* Problem statement *
After reading the entries below, report how many lines have the string "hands" in them, giving the number alone.
____
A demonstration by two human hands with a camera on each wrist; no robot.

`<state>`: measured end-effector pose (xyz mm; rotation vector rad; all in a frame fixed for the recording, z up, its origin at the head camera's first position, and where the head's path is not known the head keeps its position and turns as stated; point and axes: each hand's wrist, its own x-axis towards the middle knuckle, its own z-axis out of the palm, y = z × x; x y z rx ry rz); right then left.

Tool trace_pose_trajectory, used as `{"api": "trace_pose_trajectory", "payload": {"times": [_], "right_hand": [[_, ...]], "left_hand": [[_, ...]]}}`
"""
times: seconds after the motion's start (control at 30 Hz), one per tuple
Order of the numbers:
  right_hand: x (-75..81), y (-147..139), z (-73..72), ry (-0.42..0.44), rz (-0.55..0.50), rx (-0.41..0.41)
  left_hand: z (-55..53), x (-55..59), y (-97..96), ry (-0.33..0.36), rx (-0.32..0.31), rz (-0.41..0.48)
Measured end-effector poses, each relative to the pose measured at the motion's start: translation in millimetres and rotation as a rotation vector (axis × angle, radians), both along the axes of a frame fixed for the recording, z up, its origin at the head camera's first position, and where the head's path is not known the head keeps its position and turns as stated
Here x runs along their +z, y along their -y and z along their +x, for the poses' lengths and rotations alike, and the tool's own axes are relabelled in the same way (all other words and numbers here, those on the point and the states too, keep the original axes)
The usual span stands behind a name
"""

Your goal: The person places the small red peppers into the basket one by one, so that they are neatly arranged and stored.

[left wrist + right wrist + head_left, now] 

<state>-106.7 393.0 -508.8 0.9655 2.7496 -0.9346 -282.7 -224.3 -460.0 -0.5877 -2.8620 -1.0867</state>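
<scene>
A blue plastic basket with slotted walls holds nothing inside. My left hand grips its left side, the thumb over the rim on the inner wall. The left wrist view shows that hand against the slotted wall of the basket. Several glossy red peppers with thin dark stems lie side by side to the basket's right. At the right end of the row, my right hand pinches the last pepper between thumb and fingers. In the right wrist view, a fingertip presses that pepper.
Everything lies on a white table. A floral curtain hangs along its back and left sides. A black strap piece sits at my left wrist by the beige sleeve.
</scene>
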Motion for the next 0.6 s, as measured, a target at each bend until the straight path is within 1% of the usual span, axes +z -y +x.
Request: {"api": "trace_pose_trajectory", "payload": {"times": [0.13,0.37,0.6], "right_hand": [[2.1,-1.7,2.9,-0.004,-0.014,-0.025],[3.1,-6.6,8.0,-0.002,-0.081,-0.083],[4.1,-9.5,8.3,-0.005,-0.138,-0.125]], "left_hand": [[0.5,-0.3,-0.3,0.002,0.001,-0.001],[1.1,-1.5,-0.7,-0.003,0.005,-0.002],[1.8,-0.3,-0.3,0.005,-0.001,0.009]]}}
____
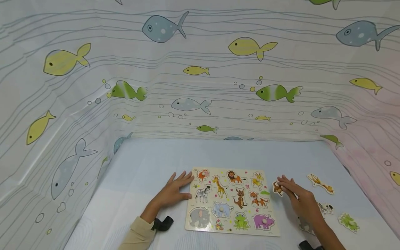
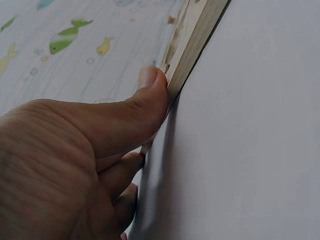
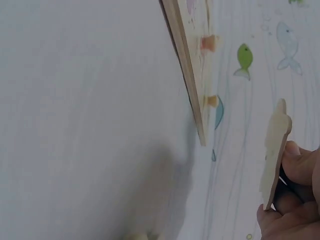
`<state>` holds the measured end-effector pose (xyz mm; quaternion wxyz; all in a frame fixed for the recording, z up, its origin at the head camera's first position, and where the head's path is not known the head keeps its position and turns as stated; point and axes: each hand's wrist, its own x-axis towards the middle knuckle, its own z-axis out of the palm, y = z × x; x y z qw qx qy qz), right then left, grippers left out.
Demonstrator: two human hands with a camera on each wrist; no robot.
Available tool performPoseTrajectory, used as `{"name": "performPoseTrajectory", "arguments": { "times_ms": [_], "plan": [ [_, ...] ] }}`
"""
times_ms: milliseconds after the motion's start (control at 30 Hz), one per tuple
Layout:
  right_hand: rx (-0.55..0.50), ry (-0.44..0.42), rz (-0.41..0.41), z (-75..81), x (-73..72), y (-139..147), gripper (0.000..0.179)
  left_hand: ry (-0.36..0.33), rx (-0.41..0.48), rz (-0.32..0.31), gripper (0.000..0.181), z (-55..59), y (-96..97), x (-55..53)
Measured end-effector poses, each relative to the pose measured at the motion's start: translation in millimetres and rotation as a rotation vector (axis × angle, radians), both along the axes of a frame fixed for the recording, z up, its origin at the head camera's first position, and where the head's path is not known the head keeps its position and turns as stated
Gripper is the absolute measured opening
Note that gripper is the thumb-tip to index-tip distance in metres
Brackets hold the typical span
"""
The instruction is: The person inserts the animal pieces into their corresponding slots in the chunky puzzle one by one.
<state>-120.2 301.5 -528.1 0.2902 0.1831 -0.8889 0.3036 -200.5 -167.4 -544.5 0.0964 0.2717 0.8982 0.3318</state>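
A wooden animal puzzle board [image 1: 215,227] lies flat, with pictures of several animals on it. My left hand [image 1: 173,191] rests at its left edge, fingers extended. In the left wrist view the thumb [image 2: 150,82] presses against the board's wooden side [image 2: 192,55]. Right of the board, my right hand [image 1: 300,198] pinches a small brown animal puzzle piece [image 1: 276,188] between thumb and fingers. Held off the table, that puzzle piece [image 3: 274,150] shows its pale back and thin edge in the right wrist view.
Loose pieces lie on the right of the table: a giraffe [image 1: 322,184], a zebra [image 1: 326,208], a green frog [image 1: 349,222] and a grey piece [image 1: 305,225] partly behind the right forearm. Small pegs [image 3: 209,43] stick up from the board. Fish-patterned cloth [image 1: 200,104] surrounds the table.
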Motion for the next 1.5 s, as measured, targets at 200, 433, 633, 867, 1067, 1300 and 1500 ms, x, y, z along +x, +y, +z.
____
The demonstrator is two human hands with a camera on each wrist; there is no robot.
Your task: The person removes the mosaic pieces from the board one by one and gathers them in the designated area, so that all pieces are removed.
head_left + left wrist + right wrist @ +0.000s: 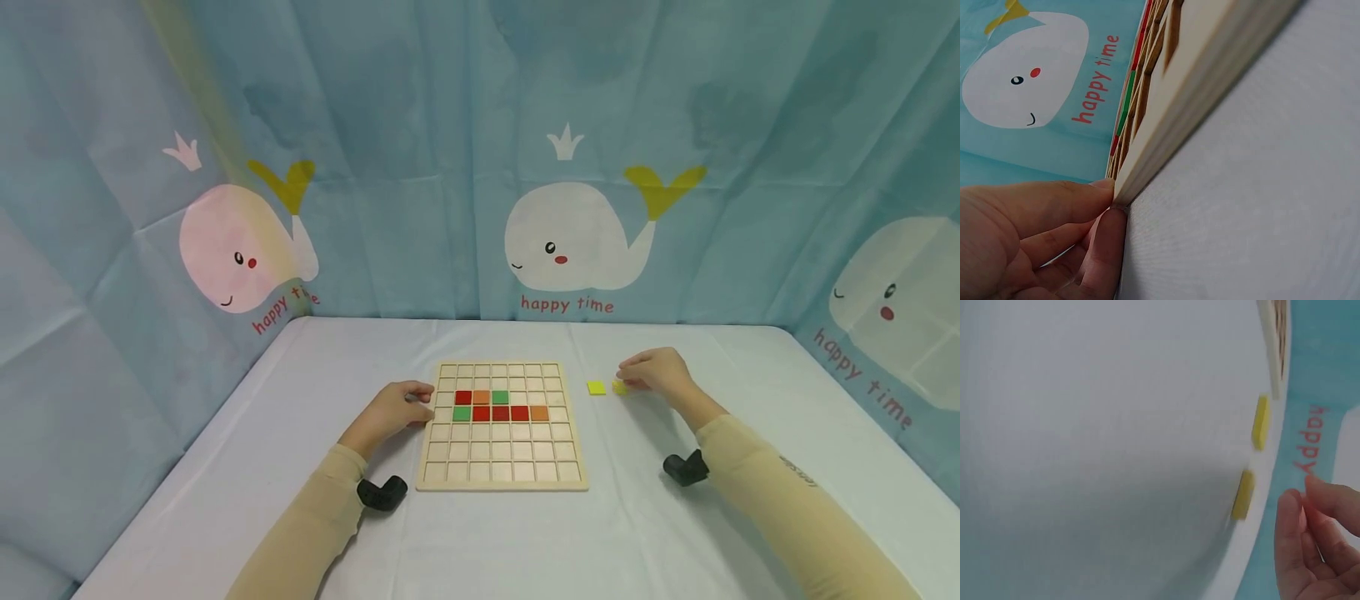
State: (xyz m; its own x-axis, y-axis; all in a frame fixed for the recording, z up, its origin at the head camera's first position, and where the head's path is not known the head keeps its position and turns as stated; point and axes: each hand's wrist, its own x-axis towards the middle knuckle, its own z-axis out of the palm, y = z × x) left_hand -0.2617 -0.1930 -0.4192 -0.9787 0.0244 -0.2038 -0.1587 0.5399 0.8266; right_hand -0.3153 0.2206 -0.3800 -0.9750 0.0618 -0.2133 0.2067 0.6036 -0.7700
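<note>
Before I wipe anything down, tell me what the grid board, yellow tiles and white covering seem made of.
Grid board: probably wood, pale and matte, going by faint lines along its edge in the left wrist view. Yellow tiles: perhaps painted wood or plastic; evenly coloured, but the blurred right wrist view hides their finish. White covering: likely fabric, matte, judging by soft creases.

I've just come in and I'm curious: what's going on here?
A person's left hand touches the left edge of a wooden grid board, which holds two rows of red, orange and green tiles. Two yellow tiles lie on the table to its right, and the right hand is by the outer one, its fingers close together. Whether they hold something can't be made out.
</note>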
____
* Solution for this problem *
3